- _WHAT IS REQUIRED_:
The answer must consist only of the lines from the line with "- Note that" to the line with "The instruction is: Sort", both included, exactly as they stand below.

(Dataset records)
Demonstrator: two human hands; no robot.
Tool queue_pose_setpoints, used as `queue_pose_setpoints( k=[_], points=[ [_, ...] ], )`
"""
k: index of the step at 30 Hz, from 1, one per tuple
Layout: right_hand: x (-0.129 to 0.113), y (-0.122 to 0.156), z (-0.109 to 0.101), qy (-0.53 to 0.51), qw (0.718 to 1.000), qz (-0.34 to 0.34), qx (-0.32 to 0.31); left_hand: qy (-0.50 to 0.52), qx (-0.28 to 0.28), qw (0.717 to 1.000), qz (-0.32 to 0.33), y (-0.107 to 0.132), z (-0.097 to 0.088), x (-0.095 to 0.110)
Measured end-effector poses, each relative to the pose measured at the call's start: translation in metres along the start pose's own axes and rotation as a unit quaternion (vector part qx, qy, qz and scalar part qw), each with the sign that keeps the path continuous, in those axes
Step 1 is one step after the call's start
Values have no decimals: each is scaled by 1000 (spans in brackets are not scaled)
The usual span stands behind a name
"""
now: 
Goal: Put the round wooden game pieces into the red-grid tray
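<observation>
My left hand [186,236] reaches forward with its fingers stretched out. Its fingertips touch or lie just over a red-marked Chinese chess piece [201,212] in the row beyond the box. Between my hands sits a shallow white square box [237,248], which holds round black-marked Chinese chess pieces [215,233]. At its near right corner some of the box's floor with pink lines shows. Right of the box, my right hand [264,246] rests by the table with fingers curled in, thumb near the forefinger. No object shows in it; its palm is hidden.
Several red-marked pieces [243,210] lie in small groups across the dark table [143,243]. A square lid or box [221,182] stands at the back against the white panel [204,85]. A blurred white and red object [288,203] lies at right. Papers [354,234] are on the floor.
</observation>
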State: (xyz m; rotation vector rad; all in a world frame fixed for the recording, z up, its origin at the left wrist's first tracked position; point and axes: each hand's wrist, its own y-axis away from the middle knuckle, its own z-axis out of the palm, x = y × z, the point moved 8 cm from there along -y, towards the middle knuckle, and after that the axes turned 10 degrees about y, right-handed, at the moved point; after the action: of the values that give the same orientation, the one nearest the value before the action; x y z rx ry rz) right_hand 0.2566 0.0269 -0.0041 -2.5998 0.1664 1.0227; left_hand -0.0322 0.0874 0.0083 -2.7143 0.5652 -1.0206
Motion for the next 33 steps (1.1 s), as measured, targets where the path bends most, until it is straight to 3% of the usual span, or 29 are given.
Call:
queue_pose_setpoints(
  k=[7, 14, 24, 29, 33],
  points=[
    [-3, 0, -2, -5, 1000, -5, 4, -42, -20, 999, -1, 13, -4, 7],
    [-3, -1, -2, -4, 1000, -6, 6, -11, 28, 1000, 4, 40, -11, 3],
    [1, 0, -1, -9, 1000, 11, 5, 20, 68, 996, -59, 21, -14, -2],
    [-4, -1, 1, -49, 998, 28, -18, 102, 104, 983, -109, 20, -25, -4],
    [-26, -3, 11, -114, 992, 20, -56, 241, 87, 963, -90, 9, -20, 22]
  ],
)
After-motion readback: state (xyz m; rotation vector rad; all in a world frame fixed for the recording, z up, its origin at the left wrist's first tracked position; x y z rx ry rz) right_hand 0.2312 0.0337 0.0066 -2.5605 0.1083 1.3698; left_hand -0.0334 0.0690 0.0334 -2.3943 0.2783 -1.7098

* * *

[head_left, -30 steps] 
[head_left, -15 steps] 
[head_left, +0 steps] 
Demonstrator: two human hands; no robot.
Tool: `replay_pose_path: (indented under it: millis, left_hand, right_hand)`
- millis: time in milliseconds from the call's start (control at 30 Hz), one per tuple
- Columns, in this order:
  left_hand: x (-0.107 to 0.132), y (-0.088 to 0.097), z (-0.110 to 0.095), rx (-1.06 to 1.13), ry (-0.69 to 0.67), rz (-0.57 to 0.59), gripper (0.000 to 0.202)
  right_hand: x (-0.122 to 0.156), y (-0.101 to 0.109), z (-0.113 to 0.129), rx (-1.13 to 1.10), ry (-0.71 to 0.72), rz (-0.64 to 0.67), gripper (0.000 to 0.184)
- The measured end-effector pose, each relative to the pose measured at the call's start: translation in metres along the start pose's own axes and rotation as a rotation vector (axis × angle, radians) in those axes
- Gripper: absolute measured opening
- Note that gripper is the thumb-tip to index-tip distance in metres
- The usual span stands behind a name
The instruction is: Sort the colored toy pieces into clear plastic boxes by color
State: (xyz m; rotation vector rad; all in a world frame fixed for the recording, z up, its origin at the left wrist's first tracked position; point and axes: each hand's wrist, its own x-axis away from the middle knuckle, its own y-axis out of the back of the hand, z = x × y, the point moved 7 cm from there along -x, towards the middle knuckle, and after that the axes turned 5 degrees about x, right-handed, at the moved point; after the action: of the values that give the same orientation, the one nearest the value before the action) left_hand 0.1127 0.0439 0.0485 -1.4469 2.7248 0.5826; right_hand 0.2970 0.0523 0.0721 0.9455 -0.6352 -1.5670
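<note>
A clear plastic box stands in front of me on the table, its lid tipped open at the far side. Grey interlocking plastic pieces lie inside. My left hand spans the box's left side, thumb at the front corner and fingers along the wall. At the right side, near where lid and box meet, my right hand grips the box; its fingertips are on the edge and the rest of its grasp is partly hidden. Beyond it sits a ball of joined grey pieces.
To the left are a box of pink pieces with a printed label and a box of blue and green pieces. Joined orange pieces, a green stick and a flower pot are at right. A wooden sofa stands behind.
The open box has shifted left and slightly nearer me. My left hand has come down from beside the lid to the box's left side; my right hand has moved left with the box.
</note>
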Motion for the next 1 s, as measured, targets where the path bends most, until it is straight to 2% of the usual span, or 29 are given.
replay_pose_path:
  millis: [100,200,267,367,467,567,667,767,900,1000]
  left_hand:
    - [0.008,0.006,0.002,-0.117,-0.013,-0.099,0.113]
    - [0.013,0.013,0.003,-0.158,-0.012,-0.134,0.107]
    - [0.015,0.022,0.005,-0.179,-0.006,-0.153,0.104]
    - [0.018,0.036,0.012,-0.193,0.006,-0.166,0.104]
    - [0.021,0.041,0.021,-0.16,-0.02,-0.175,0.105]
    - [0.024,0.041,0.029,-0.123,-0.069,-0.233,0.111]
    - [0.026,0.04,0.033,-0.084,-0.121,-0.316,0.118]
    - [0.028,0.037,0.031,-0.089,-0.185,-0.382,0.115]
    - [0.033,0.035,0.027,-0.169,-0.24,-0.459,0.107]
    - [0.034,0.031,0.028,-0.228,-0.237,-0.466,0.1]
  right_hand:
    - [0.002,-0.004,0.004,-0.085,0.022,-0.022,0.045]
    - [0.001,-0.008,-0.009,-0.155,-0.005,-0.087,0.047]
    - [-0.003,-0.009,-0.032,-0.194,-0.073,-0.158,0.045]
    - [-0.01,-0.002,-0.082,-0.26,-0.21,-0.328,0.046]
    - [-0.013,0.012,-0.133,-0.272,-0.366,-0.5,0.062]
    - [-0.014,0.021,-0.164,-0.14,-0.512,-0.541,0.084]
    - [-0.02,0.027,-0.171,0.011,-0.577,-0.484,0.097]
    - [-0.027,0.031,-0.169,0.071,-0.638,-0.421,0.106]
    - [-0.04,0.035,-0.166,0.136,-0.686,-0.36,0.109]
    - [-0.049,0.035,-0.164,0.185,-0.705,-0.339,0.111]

- _EXERCISE OUTPUT_:
- Note that gripper is the thumb-tip to index-tip distance in metres
- The usual span stands behind a name
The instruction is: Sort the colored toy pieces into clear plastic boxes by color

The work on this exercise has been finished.